Tissue double-labeled immunofluorescence was performed in paraffin-embedded colorectal cancer and its adjacent tissues. Paraffin sections were baked in an oven at 70 °C for 1-2h, then soaked in xylene and alcohol in turn to dewax, and placed in boiling citrate repair solution for antigen repair, 0.2%TritonX-100 for permeation, 5%BSA for antigen closed, then incubated overnight with a primary antibody mixture. After washing with PBS, the secondary antibody was incubated. After sealing, it was observed under a confocal microscope.

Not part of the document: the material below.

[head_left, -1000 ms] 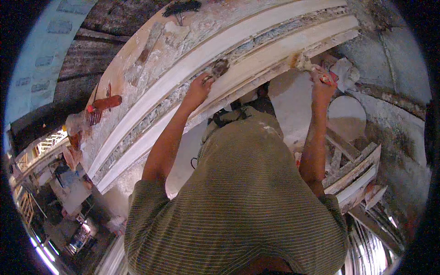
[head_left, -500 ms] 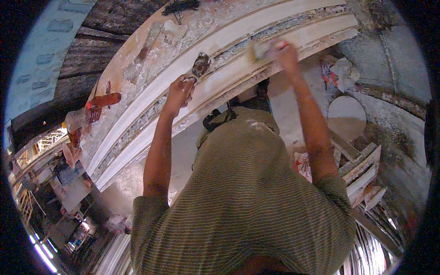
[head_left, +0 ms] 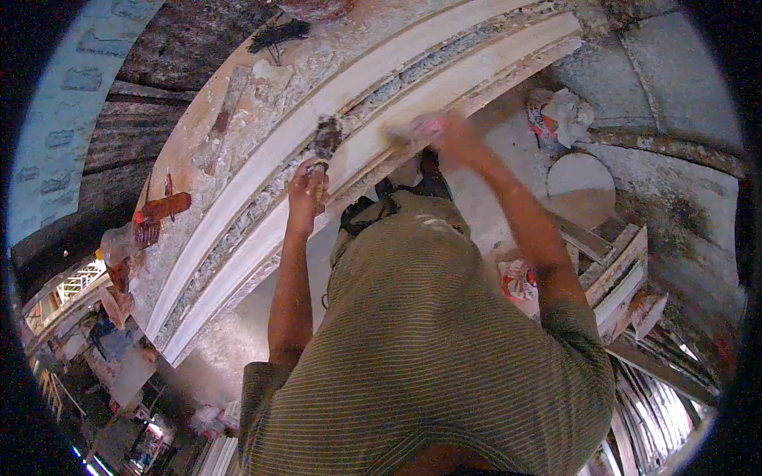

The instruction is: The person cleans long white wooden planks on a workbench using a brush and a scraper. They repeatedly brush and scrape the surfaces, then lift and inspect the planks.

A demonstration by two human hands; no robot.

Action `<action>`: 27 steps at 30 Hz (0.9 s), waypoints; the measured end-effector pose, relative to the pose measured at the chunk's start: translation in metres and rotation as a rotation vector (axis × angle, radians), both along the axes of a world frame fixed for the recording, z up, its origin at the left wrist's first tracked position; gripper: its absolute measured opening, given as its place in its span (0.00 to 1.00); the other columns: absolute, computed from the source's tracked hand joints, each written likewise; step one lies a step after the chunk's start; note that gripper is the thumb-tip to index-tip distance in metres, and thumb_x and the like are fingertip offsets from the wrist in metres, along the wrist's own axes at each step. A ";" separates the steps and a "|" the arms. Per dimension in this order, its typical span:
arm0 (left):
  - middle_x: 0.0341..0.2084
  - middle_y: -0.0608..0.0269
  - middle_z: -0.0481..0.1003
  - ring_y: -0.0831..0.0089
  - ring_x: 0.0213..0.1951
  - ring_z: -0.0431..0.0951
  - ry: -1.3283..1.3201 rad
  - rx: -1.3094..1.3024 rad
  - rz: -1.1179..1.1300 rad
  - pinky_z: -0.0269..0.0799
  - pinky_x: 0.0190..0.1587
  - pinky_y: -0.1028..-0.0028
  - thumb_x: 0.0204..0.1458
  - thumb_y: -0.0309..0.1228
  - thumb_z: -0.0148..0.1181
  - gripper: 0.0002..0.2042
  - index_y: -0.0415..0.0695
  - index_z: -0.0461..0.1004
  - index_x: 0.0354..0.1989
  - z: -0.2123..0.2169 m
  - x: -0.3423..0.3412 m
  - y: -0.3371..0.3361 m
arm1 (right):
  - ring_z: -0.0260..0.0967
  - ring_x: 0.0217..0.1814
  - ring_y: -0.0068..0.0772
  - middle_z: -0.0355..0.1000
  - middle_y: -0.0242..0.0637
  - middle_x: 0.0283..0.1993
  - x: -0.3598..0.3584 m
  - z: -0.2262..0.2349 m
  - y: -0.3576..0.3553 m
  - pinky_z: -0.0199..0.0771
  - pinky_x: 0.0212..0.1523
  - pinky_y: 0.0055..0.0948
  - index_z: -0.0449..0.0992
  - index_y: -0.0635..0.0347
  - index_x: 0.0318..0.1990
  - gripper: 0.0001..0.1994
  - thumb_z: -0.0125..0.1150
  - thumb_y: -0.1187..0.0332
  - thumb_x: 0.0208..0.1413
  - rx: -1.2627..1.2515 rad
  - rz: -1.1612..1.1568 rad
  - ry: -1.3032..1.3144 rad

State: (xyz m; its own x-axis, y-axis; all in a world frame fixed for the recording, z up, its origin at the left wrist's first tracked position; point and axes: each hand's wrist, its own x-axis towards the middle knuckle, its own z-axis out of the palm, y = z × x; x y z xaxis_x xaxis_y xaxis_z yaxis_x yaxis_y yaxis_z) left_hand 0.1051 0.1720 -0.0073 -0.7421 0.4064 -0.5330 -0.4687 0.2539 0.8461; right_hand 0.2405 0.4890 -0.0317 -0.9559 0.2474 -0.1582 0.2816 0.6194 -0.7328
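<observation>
The left hand, just left of the frame's centre top, is closed around the handle of a brush whose plaster-caked head rests on the long white moulding. The moulding curves from the lower left to the upper right of the frame. The right hand, at centre top, is blurred; it seems to press a pale pad against the moulding's near edge, but how tightly it grips I cannot tell. A red tool lies at the left on the bench. A round disc sits at the right.
</observation>
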 end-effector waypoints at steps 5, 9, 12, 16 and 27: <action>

The cells to be detected by immunofluorescence were seed in a 12-well plate and grown on coverslips, after fixing and incubating the antibodies, it was also observed by confocal microscopy.

Determination of RhoA-GTP content

The content of RhoA-GTP were performed by Human RhoA-GTP ELISA KIT (shanghai FANKEL Industrial Co., Ltd.). Cell suspension diluted with PBS to a concentration of 1 million/ml. After repeated freezing and thawing, the cell rupture and release of intracellular components. Centrifuge at 2000-3000 rpm for 20 minutes at RT, carefully collected the supernatant. Then follow the instructions for subsequent enzyme labeling, incubation and color rendering. Finally, OD value at 450 nm was analyzed by microplate reader.

RNA-RNA pull-down

Dynabeads™ Streptavidin Trial Kit (Invitrogen, USA) was used to complete the experiment. Biotinylated miR-133a and its corresponding negative controls were transfected into 293T cells respectively. After 24 hours of culture, the cells were lysed. And the cell lysates were co-incubated with the streptavidin beads. The beads are eluted with the aid of the DynaMag™ Magnet. Finally, PCR was performed for eluting complexes to analyze the abundance of circ-133, GEF-H1 mRNA and RhoA mRNA.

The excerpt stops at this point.